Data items
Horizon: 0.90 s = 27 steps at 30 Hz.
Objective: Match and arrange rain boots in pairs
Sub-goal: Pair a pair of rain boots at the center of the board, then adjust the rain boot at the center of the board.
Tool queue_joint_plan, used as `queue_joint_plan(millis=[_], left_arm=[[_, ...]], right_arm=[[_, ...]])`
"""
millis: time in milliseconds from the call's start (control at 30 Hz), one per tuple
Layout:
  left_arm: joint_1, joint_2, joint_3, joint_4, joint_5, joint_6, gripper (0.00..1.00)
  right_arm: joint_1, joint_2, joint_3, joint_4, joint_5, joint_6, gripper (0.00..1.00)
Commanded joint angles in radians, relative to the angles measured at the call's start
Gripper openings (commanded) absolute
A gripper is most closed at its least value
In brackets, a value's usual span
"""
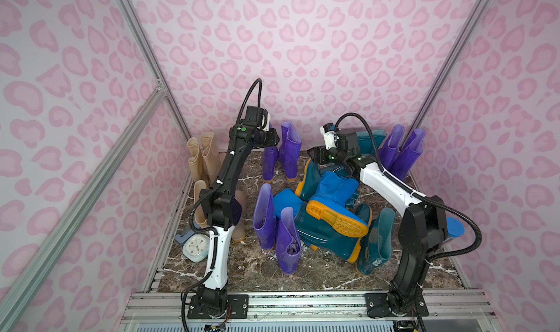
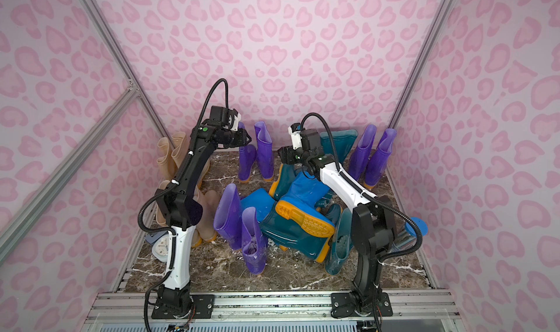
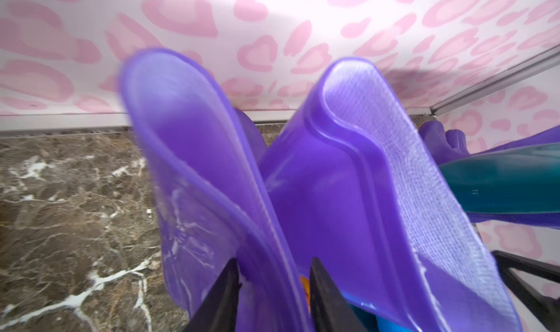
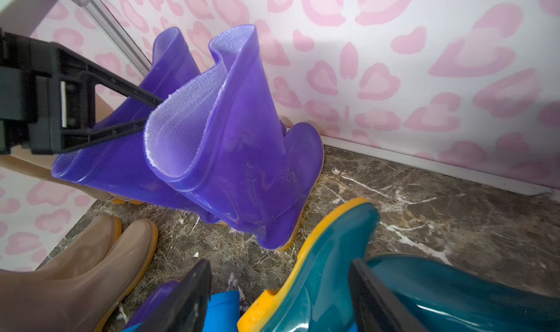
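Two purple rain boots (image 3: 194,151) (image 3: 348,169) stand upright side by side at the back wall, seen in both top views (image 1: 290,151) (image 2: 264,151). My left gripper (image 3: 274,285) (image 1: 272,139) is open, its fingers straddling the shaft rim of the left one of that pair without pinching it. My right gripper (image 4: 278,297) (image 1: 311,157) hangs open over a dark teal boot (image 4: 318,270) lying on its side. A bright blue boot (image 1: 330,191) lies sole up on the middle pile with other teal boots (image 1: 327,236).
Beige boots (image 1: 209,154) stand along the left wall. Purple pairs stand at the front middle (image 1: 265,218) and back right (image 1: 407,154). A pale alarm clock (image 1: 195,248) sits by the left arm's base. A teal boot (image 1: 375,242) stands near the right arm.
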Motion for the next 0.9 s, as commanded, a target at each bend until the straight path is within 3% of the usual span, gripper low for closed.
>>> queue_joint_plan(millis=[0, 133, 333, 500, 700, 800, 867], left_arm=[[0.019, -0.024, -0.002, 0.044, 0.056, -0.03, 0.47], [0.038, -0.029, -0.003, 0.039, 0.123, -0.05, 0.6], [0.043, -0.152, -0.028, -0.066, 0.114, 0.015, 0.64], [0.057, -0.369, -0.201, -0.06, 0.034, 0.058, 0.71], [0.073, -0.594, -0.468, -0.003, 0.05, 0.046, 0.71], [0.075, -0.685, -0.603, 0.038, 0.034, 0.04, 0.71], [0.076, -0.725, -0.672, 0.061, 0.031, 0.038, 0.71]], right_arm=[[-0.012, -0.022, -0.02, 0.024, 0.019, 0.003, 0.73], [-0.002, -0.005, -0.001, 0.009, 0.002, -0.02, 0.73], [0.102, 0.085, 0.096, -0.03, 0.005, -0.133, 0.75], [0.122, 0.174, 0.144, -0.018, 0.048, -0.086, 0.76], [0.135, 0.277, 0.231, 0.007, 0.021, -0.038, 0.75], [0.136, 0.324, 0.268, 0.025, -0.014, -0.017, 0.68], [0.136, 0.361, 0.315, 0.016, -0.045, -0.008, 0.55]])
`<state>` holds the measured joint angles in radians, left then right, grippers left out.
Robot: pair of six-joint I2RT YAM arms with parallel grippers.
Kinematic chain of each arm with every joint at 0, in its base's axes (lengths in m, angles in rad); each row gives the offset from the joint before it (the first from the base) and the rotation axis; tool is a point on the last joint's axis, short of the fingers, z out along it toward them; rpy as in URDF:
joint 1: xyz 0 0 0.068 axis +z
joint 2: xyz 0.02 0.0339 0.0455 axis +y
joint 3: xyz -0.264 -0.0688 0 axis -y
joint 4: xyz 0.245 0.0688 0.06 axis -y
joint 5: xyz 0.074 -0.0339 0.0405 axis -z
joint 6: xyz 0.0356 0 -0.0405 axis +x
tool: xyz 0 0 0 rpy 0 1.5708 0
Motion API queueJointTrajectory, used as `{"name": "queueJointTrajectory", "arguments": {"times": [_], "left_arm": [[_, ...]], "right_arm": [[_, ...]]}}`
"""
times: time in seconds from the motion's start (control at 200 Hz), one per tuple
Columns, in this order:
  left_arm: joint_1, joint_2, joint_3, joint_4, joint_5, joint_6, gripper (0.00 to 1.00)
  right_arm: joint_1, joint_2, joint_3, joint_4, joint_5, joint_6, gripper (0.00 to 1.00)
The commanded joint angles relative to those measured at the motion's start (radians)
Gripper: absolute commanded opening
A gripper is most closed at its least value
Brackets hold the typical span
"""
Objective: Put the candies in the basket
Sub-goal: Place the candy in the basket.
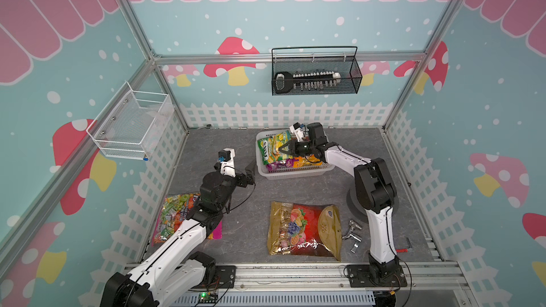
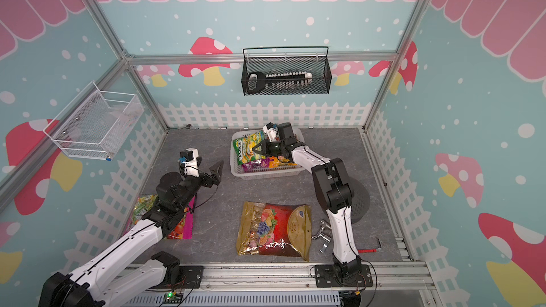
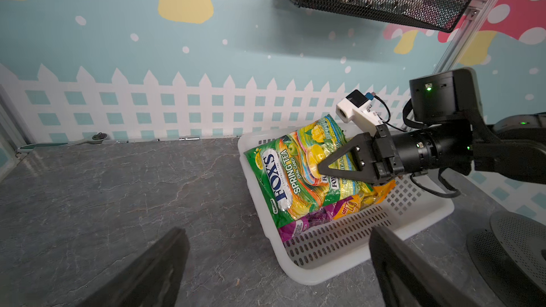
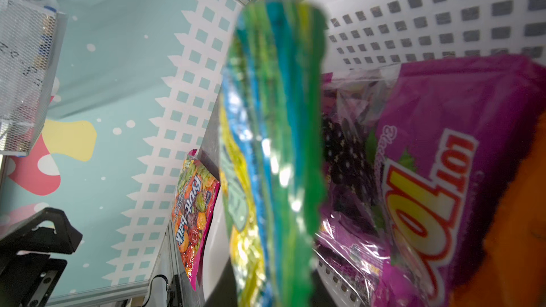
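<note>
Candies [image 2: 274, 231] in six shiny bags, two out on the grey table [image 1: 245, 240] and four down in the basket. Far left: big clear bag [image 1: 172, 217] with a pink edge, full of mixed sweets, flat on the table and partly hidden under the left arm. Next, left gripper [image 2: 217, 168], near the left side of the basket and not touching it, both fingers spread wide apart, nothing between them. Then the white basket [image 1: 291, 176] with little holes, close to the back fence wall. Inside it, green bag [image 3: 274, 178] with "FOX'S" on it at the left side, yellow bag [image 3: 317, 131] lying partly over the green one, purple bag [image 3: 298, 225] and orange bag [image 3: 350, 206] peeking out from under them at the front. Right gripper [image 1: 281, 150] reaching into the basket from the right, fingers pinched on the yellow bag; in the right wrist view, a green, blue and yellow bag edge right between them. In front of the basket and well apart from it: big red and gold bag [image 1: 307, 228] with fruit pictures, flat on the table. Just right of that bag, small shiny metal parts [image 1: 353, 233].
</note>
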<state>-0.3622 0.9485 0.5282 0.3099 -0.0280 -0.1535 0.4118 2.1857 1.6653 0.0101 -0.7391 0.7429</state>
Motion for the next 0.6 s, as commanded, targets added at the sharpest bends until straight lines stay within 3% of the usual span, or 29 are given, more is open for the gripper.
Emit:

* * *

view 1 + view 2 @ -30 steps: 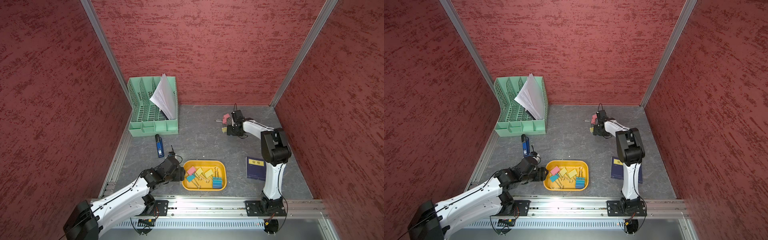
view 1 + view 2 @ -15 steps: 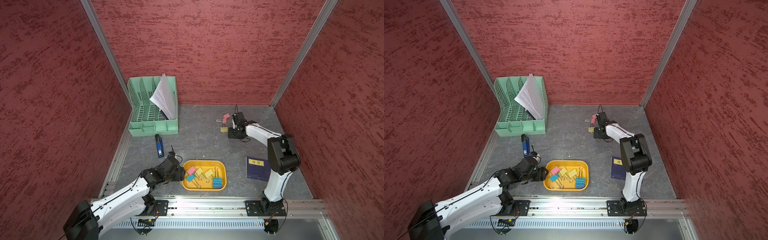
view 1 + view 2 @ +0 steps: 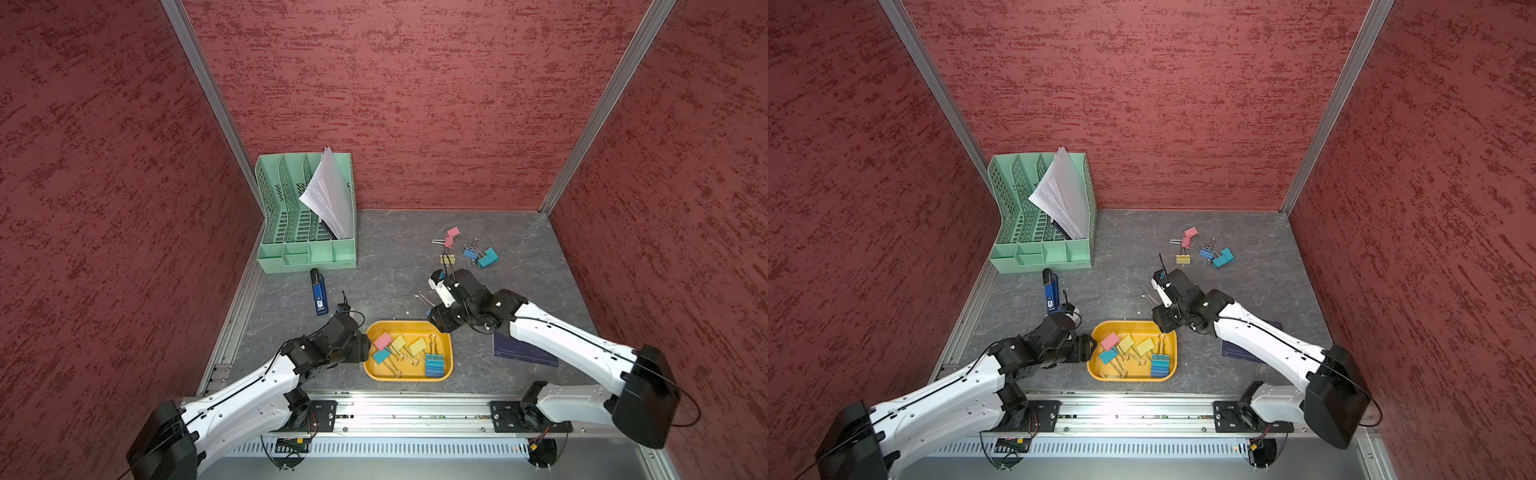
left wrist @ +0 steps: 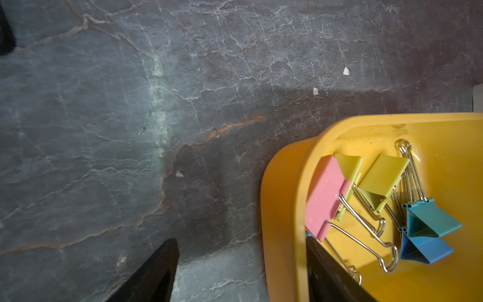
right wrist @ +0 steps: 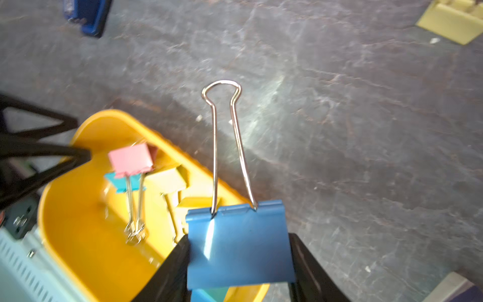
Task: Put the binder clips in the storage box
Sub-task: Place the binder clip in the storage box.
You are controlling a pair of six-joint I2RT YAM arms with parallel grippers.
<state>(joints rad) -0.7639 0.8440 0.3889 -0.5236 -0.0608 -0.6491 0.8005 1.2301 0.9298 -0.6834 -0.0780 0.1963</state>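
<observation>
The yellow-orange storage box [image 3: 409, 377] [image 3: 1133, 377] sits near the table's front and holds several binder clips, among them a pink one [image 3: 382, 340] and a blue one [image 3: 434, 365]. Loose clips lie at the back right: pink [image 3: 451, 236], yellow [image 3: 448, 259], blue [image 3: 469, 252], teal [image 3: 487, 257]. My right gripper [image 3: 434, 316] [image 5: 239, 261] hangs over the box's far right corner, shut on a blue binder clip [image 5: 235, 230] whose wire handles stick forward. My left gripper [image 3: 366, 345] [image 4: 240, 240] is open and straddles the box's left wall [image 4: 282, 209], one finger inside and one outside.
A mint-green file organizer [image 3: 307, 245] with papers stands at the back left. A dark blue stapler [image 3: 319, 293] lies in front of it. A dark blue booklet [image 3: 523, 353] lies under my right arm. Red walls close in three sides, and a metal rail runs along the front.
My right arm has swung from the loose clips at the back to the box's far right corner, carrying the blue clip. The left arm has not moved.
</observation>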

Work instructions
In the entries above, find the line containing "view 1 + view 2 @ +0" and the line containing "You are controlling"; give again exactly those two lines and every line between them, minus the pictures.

Answer section
view 1 + view 2 @ +0 steps: 
left wrist @ +0 steps: 
right wrist @ +0 steps: 
Task: Put the binder clips in the storage box
Sub-task: Place the binder clip in the storage box.
You are controlling a pair of six-joint I2RT YAM arms with parallel grippers.

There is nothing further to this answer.